[Work instructions]
Starting at the line below holding "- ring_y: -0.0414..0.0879" and stopping at the line holding "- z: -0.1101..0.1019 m", print every line exactly, both ends included, and leave the rest out.

Stored data entries:
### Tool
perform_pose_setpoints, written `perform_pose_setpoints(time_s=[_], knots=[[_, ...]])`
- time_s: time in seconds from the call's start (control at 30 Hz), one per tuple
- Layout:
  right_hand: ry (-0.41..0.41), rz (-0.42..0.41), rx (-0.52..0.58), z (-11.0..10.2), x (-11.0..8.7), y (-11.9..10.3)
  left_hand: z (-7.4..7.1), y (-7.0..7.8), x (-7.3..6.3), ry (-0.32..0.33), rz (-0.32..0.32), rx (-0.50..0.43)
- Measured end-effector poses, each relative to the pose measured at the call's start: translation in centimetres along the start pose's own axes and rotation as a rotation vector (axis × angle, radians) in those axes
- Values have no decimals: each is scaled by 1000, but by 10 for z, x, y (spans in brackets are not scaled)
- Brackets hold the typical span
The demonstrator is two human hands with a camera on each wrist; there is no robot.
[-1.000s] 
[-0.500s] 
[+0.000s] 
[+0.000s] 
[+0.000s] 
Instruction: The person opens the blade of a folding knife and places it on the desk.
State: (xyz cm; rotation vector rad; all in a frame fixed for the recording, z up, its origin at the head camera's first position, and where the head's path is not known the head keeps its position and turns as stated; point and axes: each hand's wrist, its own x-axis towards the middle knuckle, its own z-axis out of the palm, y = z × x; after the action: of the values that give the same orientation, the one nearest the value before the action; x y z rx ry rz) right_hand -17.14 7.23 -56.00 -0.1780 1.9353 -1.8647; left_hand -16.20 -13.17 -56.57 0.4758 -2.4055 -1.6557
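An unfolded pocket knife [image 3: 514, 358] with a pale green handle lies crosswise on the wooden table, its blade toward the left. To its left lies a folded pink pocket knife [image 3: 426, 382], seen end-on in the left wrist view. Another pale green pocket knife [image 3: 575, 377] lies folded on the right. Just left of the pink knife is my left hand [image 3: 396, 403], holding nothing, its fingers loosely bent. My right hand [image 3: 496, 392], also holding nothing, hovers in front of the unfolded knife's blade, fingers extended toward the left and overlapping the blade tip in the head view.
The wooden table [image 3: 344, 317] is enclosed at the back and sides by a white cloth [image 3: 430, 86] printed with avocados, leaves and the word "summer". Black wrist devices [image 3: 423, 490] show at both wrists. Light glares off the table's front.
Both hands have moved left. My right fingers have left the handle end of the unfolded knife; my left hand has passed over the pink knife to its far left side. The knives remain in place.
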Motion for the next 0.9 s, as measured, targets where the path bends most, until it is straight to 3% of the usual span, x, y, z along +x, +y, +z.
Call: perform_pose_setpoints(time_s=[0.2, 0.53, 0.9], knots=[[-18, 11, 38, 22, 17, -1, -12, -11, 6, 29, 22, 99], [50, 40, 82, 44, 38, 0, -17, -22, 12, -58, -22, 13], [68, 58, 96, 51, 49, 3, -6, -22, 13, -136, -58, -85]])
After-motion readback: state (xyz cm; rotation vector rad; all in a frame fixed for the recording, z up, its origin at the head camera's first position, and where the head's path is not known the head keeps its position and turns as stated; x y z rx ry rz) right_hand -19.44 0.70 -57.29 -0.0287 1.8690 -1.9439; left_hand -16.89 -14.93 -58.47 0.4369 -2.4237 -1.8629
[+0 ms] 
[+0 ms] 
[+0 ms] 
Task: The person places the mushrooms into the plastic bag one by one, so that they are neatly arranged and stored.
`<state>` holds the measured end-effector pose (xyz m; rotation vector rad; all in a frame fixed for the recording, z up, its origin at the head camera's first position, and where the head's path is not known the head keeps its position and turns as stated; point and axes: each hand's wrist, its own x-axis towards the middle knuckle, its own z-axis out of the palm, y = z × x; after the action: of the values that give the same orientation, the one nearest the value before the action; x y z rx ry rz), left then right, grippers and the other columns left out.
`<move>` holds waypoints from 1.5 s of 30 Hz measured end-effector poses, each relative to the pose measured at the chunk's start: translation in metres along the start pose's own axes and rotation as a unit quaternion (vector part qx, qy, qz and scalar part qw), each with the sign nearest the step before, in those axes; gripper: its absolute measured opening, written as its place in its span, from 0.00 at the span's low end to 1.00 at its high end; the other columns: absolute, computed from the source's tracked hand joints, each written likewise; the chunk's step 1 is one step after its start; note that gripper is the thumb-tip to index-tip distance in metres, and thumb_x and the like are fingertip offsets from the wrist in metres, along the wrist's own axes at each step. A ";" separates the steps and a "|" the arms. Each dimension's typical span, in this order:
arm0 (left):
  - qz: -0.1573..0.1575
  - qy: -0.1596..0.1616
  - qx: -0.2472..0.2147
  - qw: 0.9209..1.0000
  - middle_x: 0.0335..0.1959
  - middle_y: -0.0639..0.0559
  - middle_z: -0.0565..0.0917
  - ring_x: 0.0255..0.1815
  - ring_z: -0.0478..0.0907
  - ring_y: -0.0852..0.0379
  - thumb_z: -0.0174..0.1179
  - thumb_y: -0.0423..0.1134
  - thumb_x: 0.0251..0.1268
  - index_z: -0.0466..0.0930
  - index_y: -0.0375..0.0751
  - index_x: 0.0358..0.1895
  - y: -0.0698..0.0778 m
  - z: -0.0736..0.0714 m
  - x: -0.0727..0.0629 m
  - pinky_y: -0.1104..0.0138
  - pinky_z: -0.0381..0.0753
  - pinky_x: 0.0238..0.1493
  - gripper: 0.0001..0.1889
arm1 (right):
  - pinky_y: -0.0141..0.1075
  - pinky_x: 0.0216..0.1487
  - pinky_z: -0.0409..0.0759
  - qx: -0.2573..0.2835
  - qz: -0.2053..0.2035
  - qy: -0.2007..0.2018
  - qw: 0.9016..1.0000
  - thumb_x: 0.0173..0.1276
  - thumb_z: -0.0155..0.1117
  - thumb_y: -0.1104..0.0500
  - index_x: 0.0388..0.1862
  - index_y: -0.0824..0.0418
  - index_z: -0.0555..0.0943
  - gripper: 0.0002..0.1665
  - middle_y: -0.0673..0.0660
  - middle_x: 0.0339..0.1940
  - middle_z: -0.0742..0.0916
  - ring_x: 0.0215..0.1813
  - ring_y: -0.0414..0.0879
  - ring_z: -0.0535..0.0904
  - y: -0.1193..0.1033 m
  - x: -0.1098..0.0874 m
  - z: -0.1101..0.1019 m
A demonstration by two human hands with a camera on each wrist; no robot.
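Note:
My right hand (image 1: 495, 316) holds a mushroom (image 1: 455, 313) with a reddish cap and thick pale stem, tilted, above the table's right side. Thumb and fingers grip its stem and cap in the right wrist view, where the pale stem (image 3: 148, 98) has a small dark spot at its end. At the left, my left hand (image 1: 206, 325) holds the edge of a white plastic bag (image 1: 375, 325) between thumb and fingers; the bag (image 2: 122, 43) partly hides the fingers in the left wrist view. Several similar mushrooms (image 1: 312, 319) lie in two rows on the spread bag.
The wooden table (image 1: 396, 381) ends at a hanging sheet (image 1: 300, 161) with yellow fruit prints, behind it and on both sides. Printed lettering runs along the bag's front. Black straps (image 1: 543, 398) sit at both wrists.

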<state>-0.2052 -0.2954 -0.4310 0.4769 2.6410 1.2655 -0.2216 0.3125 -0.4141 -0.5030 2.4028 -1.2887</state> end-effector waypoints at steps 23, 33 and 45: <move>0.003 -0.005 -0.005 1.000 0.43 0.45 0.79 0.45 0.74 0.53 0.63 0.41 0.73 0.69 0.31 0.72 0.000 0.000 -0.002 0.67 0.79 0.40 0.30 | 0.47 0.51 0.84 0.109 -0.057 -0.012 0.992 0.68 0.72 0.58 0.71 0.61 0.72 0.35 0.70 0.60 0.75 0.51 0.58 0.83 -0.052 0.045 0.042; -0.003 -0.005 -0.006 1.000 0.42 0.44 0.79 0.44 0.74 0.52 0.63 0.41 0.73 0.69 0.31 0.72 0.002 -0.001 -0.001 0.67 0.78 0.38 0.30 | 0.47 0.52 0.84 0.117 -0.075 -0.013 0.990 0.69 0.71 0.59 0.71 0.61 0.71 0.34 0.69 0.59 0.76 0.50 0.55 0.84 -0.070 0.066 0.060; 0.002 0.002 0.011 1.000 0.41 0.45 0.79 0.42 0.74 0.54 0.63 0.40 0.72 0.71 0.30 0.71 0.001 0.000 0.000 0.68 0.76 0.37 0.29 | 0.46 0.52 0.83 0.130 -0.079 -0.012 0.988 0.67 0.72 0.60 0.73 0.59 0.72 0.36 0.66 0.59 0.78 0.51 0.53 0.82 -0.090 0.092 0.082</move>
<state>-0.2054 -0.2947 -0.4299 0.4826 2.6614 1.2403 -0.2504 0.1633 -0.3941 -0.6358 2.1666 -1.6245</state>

[Task result]
  - ring_y: -0.0414..0.0879
  - ring_z: -0.0535..0.0904
  - y: -0.1193..0.1033 m
  - x: -0.1098..0.0874 m
  - z: -0.1101..0.1019 m

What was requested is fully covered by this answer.